Can Gift Cards Expire?
As the holidays approach many people are thinking about buying gift cards for friends and family. Some may be concerned about whether or not the cards will expire and what fees, if any, are associated with them. A new federal law, the Card Act, has made it illegal for companies to charge expiration dates or fees on retail and restaurant gift cards. However, some state laws still allow them to do so.
The Card Act says that gift cards cannot expire for at least five years or have fees during the first year. This is to protect consumers. If a company charges inactivity fees after a year the funds on the card must be transferred to another gift card or cash. However, the law does not prohibit retailers from offering incentives like discounts or free merchandise to encourage consumers to spend their gift cards.
A recent case was brought against a chain of restaurants that allegedly charged an inactivity fee on their gift cards after one year of inactivity. The lawsuit claimed that the restaurants were using the inactivity fees to make money and to discourage customers from spending their gift cards. The judge ruled in favor of the customers and ordered the chain to stop charging the inactivity fees on its gift cards.
There are seven statutory exemptions from the Card Act’s prohibition on expiration dates. For example, gift certificates and gift cards issued for loyalty or customer rewards programs, charitable giving, or for products or services provided to the military or veterans are exempt. However, even if a business qualifies for one of these exceptions, the Card Act’s rules require them to disclose all fees and terms and conditions before a consumer purchases a card or certificate.
It is also important to understand that a business can not exceed the minimum of the Card Act’s rules for expiration dates or fees for cards and certificates that do not qualify for an exemption.
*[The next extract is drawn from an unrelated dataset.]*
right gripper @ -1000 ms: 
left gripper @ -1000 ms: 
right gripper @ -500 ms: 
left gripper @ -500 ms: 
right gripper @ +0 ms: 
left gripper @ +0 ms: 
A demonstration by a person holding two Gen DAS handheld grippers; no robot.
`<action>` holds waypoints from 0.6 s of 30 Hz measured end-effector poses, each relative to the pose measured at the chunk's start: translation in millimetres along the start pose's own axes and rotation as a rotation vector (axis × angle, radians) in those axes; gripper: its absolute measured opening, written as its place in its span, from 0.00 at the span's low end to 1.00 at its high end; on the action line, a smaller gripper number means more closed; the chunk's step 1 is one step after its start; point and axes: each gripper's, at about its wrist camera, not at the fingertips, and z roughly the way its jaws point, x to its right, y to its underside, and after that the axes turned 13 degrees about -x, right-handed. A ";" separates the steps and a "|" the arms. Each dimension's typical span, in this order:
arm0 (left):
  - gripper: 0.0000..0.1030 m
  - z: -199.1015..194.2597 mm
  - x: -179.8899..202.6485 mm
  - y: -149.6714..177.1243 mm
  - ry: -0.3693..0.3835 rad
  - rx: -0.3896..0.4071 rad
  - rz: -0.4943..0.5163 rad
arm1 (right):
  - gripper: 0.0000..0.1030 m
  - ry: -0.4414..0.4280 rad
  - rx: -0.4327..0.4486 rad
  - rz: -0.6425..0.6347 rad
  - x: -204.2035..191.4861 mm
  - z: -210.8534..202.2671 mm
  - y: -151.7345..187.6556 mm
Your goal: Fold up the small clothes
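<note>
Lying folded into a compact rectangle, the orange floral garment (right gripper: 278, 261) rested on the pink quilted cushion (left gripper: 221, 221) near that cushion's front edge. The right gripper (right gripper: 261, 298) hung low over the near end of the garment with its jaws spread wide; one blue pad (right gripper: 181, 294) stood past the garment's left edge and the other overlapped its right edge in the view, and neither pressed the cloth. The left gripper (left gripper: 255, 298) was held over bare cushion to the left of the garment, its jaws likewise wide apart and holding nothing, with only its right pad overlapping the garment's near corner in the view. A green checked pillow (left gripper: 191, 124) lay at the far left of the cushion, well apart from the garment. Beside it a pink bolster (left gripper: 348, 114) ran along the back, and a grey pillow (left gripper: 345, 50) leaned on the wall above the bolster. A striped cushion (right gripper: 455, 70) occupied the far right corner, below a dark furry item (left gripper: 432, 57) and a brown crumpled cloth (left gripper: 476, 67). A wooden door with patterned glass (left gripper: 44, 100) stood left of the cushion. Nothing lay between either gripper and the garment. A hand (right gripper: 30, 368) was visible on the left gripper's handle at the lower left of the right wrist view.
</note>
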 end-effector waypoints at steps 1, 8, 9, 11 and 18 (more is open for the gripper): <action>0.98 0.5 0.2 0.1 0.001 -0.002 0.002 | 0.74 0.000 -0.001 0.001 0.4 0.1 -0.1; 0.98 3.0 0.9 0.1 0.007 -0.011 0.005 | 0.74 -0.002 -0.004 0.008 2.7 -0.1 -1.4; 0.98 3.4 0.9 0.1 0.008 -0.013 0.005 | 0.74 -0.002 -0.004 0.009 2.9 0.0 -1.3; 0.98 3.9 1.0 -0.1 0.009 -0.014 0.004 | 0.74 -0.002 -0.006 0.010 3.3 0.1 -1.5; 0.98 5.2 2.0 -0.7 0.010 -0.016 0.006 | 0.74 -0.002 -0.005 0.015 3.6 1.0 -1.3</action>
This means that for a dollar valued gift certificate or card that does not meet an exemption there can be only one expiration date and it must be the greater of five years or your state’s minimum.
For service, or experience gift cards or certificates, such as a spa treatment or a meal in a restaurant, you can consider putting two expiration dates on your cards; the first for the promotion and the second being the minimum of your state’s minimum for the underlying funds. This will help avoid confusion and provide your customers with the best possible customer experience.
Both physical and digital gift cards are popular, but it’s important to check them before purchasing or adding them to your mobile wallet. Hopefully, the Card Act will prevent more consumers from becoming the victims of deceptive gift card practices in the future. In the meantime, if you are planning to purchase a card, check it for an expiration date or any fees and make sure that the holder can register the card with a toll-free number and website if they want to.